Оползень - страница 6
В Благовещенске его знали все, и он всех знал. Но друг у него был единственный: действительный статский советник Промыслов, с которым, сколько себя помнил Александр Николаевич, велись бесконечные странные разговоры. По убеждениям Промыслов был совершенно правоверный и благонадежный, но любил дразнить и щекотать идеалиста-семидесятника (да и собственное воображение тоже) несбыточными картинами.
— Представьте, завтра власть переменяется: меня вызывают в Петербург, ставят министром, вас — губернатором, вспомнив ваши заслуги. В состоянии вы взять на себя такую ответственность? Созрели вы для этого?
«Тужат, куда брагу сливать, а солод не рощен», — думал Александр Николаевич. Отец смеялся, махал рукой:
— Статочное ли дело, Промыслов! С вами невозможно говорить серьезно. Наш девиз: «Иди и гибни! Дело прочно, когда под ним струится кровь!»
— Кровь-то проливать все мастера, — с задумчивой злобой говорил Промыслов. — Кто созидать будет светлое будущее? «Жаль только, жить в эту пору прекрасную уж не придется ни мне, ни тебе». А может, и хорошо, что не придется! — неожиданно заключал он.
Между прочим, сына своего Костю он готовил к этому будущему основательно, учил его в Петербургском университете юридическим наукам. Когда Костя приезжал в Благовещенск и с юношеским азартом подключался к спорам стариков, Александр Николаевич смотрел на него с тихим любованием, как на человека другой породы, другого — умственного — направления, призванного когда-нибудь решать большие задачи.
Звучала в столовой английская, немецкая речь, раздавались ссылки на Прудона, Сен-Жюста, Гегеля, потом стал и Маркс упоминаться… Костя горячился, отец сиял глазами, Промыслов-старший посмеивался. Александр Николаевич не вникал, потому что ничего не понимал. Накачавшись в санях до тошноты по занесенным увалам, накричавшись до хрипоты на десятников, инженеров, горных техников, наглядевшись на тупой, больной и смертельно усталый народ, о котором так славно и складно говорилось у них в доме, он воспринимал эти разговоры и сочувствие (он знал, что это искреннее, настоящее сочувствие) как «сливки умственной мысли», в ближайшем обозримом будущем к реальной жизни неприложимые и ничего в ней изменить не могущие. Хотя отец и намекал, что выпавшее из рук борцов знамя есть кому нести дальше.
Отец жил между порывами воодушевления и периодами отчаяния, каждую, как он выражался, победу реакции воспринимая словно личную трагедию. Сын продолжал служить у людоедов — иначе золотопромышленников отец не называл. Был он в глазах сына человеком исключительным, недоступным мелкой суете. Неустанно подогревая в себе внутренний протест против монархии и засилья людоедов, он никогда не терял надежды, что придет великий час возмездия.
«Еще вчера я беседовал с вами, а ныне черный лик смерти внезапу накрыл меня.
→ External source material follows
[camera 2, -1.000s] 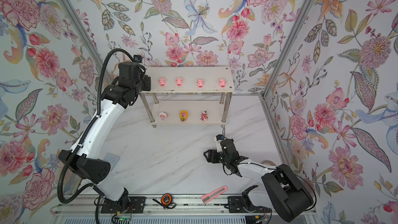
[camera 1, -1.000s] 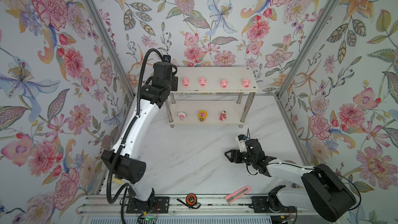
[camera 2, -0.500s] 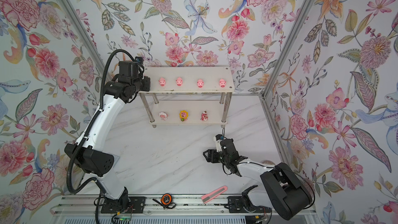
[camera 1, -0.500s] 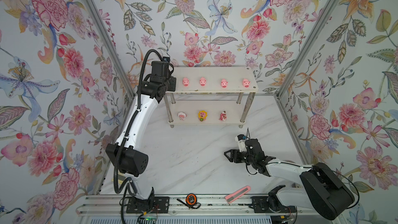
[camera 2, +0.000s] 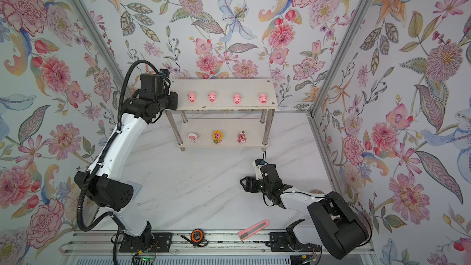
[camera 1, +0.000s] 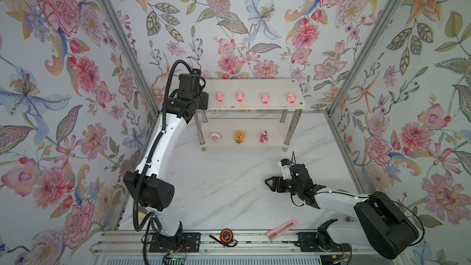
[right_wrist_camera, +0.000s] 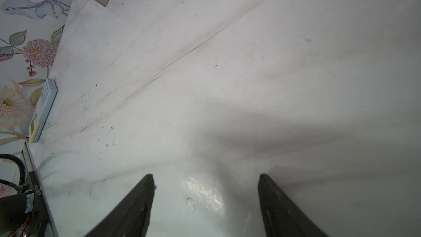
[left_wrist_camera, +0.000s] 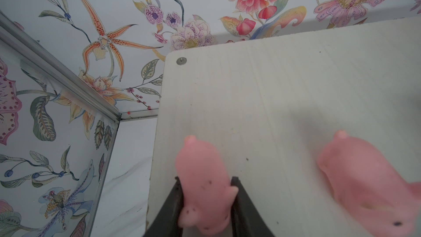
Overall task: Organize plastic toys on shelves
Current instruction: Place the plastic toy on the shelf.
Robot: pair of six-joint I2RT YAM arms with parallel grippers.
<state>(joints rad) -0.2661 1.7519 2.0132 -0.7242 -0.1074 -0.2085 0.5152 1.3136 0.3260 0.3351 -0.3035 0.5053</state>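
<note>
Two-tier rack of white boards on chrome legs [camera 1: 254,84] at far side of white marble bench [camera 1: 229,187]. On top board, hard by left edge: tiny pink pig figurine [left_wrist_camera: 202,169] between black fingers [left_wrist_camera: 169,213] of left claw [left_wrist_camera: 206,178], close along both flanks; cannot tell whether pinched or let go. Just right of it, apart: second pink pig [left_wrist_camera: 364,178], then three more pigs [camera 1: 265,98] spaced toward right edge. Bare board beyond first pig, up to far-left corner screw [left_wrist_camera: 181,60]. On lower board: whitish round-headed figurine [camera 1: 215,137], yellow-flower-maned figurine [camera 1: 239,136], red-pink figurine [camera 1: 263,137]. Right claw [right_wrist_camera: 205,175] spread wide, nothing between fingers, over open bench, well clear of rack.
</note>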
Приидите, о, братие и друзи, и вси, знаемии мя, и целуйте мя последним целованием».
Над заиндевелым дымящимся лесом кладбищенских крестов и оград струился и уплывал тленно сладкий синий дымок из кадильницы. Замерзший маленький попик читал треснувшим тенорком скоро и робко. Потупившись, Александр Николаевич стоял у разрытой могилы.
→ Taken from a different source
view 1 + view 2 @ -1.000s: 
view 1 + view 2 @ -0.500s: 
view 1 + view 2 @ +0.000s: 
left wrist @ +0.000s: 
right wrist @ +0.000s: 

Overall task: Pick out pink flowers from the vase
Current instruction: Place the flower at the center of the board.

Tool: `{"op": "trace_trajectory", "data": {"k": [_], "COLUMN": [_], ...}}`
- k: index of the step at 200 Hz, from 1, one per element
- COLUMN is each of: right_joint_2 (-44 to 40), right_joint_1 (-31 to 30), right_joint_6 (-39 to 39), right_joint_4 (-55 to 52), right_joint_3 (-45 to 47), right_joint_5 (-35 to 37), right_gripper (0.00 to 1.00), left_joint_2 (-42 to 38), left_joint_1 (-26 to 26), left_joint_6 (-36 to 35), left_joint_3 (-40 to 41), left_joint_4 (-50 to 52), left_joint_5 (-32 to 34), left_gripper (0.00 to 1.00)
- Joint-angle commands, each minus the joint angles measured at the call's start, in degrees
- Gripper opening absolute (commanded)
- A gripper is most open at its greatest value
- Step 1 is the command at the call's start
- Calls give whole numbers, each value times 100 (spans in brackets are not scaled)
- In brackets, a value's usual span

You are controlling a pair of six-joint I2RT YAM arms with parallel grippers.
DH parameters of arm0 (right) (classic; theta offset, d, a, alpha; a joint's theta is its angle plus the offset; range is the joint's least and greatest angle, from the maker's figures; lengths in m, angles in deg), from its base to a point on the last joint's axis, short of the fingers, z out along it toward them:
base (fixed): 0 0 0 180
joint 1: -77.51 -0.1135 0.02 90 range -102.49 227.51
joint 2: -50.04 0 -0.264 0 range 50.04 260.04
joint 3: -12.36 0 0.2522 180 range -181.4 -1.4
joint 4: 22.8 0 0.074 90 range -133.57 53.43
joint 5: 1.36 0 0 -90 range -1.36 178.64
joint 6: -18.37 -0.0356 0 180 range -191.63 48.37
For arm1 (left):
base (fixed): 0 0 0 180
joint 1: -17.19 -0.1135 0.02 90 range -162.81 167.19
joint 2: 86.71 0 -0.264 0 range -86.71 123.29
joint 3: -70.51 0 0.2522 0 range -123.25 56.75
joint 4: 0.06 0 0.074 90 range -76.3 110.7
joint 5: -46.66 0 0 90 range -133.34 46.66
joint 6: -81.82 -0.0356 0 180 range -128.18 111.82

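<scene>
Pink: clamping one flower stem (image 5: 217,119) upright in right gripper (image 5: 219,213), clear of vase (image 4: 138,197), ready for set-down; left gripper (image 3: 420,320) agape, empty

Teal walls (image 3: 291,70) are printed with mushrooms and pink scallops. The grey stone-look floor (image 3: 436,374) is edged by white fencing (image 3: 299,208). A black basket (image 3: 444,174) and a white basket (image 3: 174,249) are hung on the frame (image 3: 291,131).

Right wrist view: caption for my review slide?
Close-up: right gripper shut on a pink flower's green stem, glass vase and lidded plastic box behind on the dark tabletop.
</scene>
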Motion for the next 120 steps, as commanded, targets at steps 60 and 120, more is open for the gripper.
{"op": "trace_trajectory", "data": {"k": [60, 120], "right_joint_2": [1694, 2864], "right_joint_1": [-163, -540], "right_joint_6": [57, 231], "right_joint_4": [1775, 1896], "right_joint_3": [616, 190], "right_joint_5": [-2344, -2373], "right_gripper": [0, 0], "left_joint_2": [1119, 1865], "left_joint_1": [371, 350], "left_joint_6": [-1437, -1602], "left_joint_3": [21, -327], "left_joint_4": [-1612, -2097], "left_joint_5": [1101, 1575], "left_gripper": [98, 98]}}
«Все стирается, все проходит… Неужели я забуду и голос отца, как почти забыл голос мамы? Останется только самый звук, интонация, но и она постепенно погаснет в памяти?.. Что есть память? Что есть прошедшее, которое мы силимся зачем-то удержать в себе?.. Зачем?..»
Под белым погребальным покрывалом угадывались сложенные руки отца. Редкий иней слетал и, сверкая, успокаивался на них.
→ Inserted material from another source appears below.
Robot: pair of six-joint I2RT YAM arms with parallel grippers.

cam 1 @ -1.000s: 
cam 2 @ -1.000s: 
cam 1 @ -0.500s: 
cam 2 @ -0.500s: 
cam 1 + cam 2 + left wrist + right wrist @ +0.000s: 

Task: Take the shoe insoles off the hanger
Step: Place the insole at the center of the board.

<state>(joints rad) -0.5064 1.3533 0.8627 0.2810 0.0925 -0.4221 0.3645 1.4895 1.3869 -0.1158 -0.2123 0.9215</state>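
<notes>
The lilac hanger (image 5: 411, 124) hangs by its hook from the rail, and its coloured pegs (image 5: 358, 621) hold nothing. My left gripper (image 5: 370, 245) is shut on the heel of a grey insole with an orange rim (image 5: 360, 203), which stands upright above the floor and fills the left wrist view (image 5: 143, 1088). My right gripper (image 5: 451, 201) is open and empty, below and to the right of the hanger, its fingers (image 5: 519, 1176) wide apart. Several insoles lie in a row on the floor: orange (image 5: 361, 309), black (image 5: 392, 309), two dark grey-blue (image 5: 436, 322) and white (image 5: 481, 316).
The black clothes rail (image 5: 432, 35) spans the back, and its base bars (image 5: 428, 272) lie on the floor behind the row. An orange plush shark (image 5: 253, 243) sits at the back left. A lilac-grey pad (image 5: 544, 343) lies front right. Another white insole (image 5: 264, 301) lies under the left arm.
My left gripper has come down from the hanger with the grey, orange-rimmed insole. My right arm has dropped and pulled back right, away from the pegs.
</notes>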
С забившимся сердцем Александр Николаевич вспомнил последнее слабое пожатье, каким отец ответил на его прикосновение.
— Скажи мне что-нибудь? — почему-то стыдясь, попросил он тогда, желая с отчаянием, чтоб умирающий его напутствовал, завещал ему что-то самое главное, что он должен знать, оставаясь на свете один.
— Ну, что я тебе скажу? — с капризной слабостью возразил отец, измученный хворью, и закрыл глаза, обведенные коричневыми кругами. — Что я тебе скажу? — прошептал он еще раз.
…Тогда он нащупал на постели сухую отцовскую ладонь и сжал ее. И она последний раз ответила ему чуть слышно.